And, in fact, if we turn to the turn of the practical and temporal where, due to our neglect, the divine prudence seems to have more than the ordinary “savor of human misery” clinging to her garments, what do we find? We find Mr. John L. Lewis determined to regiment American labor along the lines of his Committee for Industrial Organization. We find capital, as represented by certain automobile and steel companies, determined to thwart, hamstring and hamper the unity which Mr. Lewis seeks for labor. 

Mr. Lewis, speaking for what he conceives to be the rights of labor in futuro as well as in esse, wants his organization, the C.I.O., to be the sole bargaining agency with the owners of the mass production industries. Mr. Alfred Sloan and Mr. Walter P. Chrysler, and latterly and most intolerantly, Mr. Henry Ford and Mr. Tom Girdler, speaking for capital, have insisted on the right of the individual to labor without the obligation of joining Mr. Lewis’s unions or any other union. For these gentlemen take the position which was succinctly described by Time, issue of January 18: 

...that it is the business of management to manage the business, of labor to labor; that there can be no confusion of functions. 

Thus the issues are clearly defined but it is also, and unfortunately, clear that a great labor crisis is upon us. The more recent conflicts as well as the preliminary skirmishes last winter have what might be called a definite residual value. They are, as it were, determinants, not only of two opposing theories, but of two goals as far apart as the East is from the West. 

The nineteenth-century economists were inclined to deal with labor as a “commodity” because they held the question of wages to be all important. Leo XIII is of a different opinion. Assuming first the existence of a “dictate of natural justice more imperious and ancient than any bargain between man and man,” he tells us that “the remuneration must be enough to support the wage earner in frugal and reasonable comfort.” But he adds: “Before deciding whether wages are fair, many things have to be considered.” Developing this thought, he reaches the following conclusion: 

Labor is not a mere chattel, since the human dignity of the laborer must be recognized in it. 

Now it is interesting to note that the paramount issue in the present labor crisis is not the question of wages but the principle of “collective bargaining.” Can it be, then, that in this much-discussed issue there resides a still deeper problem—a problem which has to do with that very human dignity of the laborer upon which Leo XIII places the greatest possible emphasis, because, as he says in another imperishable sentence, “God Himself treats it with the greatest reverence”? It would appear to be so. 

Most of us know the texts in which Leo XIII and Pius XI have justified collective bargaining for laborers. And certainly for many, these papal pronouncements will be sufficient to indicate an immediate decision on the rights of labor in the present welter of claim and counterclaim. Thus that stout-hearted little paper, the Catholic Worker, declared itself three months before the Supreme Court found the Wagner Labor Relations Act constitutional:

The strikers [in the General Motors Strike] demand that they be regarded as the sole bargaining agency for the G.M. workers. On the face of it, this would seem to be depriving the non-members of the right of collective bargaining.

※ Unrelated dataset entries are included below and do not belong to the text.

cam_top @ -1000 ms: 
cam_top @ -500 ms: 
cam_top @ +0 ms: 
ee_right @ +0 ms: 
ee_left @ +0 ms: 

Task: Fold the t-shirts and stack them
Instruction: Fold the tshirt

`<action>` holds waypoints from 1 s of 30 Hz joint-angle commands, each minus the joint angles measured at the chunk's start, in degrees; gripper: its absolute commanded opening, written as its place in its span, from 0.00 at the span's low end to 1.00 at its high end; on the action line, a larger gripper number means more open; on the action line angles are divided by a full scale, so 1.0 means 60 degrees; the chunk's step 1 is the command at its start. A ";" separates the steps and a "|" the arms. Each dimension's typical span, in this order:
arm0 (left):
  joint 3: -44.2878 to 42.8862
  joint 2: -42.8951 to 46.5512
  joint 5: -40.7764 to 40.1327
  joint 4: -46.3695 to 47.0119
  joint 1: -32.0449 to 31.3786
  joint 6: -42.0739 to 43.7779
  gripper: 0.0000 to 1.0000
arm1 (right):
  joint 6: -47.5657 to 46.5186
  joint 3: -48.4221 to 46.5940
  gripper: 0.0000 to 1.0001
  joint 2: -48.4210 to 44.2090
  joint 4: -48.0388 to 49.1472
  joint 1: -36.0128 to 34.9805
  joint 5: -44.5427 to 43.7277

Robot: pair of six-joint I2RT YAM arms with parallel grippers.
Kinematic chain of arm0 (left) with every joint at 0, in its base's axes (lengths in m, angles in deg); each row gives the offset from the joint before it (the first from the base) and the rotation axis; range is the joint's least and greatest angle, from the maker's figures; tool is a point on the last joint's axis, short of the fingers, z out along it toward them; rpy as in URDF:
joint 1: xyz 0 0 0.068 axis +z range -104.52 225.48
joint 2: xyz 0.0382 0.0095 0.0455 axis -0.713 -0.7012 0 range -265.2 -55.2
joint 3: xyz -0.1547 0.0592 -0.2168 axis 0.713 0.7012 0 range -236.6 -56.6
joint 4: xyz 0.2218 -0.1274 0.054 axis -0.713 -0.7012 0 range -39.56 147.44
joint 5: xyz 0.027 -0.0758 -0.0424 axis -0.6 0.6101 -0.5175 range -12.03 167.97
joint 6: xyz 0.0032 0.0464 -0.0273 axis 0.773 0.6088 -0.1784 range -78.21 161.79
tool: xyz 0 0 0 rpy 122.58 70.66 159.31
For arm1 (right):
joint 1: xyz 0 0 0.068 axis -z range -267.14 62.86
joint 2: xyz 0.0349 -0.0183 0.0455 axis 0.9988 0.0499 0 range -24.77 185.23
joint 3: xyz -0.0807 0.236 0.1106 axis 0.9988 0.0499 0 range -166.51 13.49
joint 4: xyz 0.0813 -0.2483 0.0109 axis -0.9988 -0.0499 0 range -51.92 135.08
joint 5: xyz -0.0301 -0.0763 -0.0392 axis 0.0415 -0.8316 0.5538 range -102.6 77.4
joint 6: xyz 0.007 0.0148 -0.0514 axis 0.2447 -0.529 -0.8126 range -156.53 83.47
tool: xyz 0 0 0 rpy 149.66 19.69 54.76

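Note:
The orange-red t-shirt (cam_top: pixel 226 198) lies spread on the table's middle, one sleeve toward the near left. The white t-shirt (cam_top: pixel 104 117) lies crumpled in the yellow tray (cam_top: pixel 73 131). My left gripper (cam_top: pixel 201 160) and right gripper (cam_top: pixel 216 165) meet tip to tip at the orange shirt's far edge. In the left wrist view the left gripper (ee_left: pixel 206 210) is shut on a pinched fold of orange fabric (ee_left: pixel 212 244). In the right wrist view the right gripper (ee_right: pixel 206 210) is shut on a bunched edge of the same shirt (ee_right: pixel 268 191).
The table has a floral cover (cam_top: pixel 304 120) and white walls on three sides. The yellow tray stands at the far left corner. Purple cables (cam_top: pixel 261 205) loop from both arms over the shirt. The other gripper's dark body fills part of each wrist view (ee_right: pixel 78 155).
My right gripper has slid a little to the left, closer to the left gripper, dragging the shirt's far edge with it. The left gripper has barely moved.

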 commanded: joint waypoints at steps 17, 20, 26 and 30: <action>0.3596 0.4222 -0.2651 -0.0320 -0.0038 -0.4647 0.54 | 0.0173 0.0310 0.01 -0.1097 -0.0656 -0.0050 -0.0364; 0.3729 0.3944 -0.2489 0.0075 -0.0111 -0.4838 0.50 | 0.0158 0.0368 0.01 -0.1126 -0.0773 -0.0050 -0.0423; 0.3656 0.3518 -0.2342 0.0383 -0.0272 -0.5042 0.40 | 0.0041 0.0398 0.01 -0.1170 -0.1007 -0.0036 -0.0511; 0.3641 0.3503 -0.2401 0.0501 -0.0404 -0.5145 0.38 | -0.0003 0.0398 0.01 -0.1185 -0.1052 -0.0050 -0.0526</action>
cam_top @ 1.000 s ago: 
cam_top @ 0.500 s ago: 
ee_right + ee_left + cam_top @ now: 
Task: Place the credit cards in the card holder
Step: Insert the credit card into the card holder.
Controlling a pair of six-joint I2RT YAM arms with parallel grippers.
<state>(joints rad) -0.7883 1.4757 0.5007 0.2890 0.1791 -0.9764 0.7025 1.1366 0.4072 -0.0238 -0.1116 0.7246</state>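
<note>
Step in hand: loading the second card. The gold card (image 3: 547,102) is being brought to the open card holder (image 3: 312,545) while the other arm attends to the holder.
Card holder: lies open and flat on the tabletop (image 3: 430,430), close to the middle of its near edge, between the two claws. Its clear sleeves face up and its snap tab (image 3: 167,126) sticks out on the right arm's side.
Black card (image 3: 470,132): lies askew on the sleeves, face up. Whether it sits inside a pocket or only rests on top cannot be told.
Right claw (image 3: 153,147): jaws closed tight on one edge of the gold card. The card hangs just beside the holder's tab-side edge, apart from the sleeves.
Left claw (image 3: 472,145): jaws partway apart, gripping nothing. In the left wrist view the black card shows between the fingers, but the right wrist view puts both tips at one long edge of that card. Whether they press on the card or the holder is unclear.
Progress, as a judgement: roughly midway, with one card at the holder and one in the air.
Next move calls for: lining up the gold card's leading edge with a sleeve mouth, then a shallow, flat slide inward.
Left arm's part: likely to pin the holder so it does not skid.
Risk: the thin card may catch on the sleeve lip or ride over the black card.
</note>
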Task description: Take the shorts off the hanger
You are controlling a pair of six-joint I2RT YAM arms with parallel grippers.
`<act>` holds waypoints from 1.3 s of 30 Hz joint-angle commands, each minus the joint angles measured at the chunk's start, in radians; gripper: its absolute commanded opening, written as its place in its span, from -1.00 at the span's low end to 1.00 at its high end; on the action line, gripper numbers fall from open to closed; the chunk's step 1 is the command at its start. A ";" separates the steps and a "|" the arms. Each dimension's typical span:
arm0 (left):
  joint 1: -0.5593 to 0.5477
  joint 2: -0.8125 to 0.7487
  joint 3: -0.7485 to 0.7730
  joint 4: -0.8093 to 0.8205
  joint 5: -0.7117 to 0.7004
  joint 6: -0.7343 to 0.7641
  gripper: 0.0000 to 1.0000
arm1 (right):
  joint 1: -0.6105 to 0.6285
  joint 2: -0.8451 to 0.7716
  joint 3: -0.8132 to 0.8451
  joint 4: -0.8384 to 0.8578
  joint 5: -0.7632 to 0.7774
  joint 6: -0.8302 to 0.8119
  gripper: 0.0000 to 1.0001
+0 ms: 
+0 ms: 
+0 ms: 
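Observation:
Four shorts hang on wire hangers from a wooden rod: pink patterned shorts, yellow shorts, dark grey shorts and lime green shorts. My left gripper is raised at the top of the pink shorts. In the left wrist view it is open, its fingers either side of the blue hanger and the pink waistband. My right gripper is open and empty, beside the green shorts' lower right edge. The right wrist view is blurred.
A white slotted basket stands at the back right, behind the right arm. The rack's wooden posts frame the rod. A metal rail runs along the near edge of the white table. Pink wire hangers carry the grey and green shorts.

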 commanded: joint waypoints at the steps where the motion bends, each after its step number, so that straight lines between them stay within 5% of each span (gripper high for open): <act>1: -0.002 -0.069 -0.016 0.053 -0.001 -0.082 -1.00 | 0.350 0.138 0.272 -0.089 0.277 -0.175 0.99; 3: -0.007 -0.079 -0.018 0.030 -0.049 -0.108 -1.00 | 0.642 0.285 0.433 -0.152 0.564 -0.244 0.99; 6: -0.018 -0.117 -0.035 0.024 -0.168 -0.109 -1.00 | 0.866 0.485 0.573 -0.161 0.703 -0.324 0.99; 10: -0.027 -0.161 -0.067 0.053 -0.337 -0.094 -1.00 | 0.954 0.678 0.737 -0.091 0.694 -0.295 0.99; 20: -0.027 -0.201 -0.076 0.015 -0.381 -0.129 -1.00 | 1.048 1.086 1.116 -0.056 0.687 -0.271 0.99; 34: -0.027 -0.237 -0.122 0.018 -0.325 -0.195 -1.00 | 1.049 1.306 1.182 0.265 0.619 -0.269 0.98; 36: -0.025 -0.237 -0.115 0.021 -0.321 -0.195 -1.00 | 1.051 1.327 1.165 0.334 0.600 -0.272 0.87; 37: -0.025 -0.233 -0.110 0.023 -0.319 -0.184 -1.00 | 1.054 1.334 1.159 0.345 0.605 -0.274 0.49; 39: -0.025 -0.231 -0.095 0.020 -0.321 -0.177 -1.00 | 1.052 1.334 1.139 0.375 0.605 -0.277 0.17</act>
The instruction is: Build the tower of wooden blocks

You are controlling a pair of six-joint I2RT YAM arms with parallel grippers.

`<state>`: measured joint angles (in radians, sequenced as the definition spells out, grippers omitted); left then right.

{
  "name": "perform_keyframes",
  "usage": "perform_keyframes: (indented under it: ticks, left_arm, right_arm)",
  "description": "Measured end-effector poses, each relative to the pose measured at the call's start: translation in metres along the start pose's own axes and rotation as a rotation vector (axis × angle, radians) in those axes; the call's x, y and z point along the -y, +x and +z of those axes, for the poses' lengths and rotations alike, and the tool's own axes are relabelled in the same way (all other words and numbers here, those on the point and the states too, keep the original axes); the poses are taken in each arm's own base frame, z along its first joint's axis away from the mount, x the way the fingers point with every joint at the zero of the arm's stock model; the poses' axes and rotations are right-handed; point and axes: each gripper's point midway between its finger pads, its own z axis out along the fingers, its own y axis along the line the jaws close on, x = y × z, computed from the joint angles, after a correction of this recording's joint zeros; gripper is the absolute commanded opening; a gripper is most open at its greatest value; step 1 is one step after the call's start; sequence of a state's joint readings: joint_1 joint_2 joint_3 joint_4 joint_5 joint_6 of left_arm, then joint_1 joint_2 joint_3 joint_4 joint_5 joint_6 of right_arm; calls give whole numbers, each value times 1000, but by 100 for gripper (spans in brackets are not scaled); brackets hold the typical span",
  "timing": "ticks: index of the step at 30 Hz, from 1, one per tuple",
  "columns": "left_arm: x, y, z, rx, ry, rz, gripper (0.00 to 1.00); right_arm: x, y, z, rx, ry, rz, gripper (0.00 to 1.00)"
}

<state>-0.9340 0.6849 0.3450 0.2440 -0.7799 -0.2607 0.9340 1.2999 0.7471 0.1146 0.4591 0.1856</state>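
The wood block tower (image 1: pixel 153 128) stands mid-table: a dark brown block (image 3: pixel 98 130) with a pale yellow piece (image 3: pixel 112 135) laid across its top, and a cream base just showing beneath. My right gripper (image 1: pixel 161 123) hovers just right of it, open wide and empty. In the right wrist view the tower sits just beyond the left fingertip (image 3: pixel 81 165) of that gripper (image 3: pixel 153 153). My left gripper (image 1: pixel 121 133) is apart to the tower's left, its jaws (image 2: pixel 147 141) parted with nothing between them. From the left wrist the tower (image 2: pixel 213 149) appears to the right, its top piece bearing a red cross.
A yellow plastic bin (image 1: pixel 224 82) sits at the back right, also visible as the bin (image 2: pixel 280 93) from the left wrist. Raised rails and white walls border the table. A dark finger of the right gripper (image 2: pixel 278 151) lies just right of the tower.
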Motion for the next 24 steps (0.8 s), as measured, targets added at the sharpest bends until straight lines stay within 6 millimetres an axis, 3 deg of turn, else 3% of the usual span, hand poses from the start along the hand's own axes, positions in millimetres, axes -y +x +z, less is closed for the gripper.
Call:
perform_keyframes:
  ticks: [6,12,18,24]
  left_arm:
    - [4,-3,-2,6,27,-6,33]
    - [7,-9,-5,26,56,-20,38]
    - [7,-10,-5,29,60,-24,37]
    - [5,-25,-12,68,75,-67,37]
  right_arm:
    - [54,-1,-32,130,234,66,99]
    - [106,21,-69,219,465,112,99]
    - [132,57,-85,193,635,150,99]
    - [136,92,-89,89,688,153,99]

The argument, however, does not hold, as the non-members refuse either to form a union of their own or join the C.I.O. By refusing to do their duty by their fellow workers, by refusing to heed the Pope’s admonition that workingmen form associations for their mutual protection, they do grave injustice to their fellow workers and to society, and it would seem that by their inaction, they reject the right to collective bargaining and that the group that upholds the right should gain it. 

While agreeing in general with this courageously expressed opinion, I would cut a little deeper if only to affirm more explicitly that collective bargaining is not a “contractual” right which can be forfeited at will. The truth is that, properly speaking, I am not dealing here with “contract” at all but with “status”—a very different thing. 

The bond between workingmen which has produced labor unions has its origin in the social character of labor. And the extension of this bond to include dealings with employers or “collective bargaining” is simply the reaffirmation of the “human dignity” of the laborer in its corporate or community aspect. Leo XIII makes it very clear that it is the duty of labor to be “united in mutual harmony,” which is another way of saying that it is the duty of labor to uphold the dignity of the individual workman by establishing an organic unity among its members. This organic unity should be, as Pius XI says, “in a true sense autonomous.” 

With this word “autonomous” which Pius XI emphasizes with fearless precision, we reach at once the heart of the labor controversy in the United States. For Mr. Lewis wants labor to be organic and “in a true sense autonomous.” The great mass-production industrialists, particularly Messrs. Ford and Girdler, insist on labor’s “atomic” character. Having this in mind, certain operations of the C.I.O. take on a meaning that is highly significant in spite of the vilification that has been heaped upon them by the conservative press. 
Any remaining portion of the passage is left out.